In Robertson’s statements, which got him on indefinite hiatus from the hit A&E reality series, Robertson equaled gay relationships to bestiality and claimed blacks in the South were happy before gains made during the civil rights movement.

“I never, with my eyes, saw the mistreatment of any black person. Not once,” Robertson told GQ. “Where we lived was all farmers. The blacks worked for the farmers. I hoed cotton with them. I’m with the blacks, because we’re white trash. We’re going across the field. …They’re singing and happy. I never heard one of them, one black person, say, ‘I tell you what: These doggone white people’ — not a word! …Pre-entitlement, pre-welfare, you say: Were they happy? They were godly; they were happy; no one was singing the blues.”

“These statements uttered by Robertson are more offensive than the bus driver in Montgomery, Alabama, more than 59 years ago,” Jackson said in a statement released by his Rainbow PUSH Coalition. “At least the bus driver, who ordered Rosa Parks to surrender her seat to a white person, was following state law.
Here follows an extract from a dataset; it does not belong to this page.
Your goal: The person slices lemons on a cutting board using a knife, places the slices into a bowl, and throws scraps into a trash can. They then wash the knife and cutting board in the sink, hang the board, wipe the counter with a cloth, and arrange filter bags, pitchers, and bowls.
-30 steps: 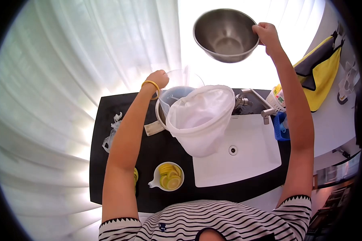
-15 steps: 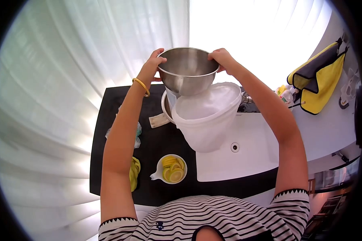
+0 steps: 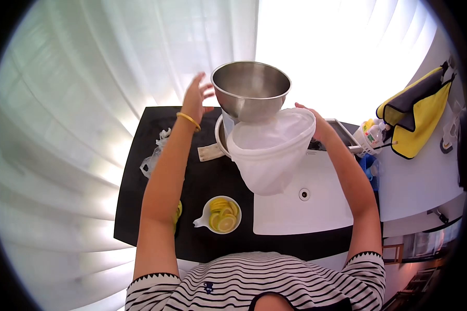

Robertson’s statements were uttered freely and openly without cover of the law, within a context of what he seemed to believe was ‘white privilege.’”

Jackson and his organization demand a sit-down meeting with A&E, as well as representatives from the Cracker Barrel restaurant chain.

Cracker Barrel initially pulled products featuring Robertson’s image from their shelves, but later recanted their stance after restaurant goers reacted with very vocal displeasure about the decision.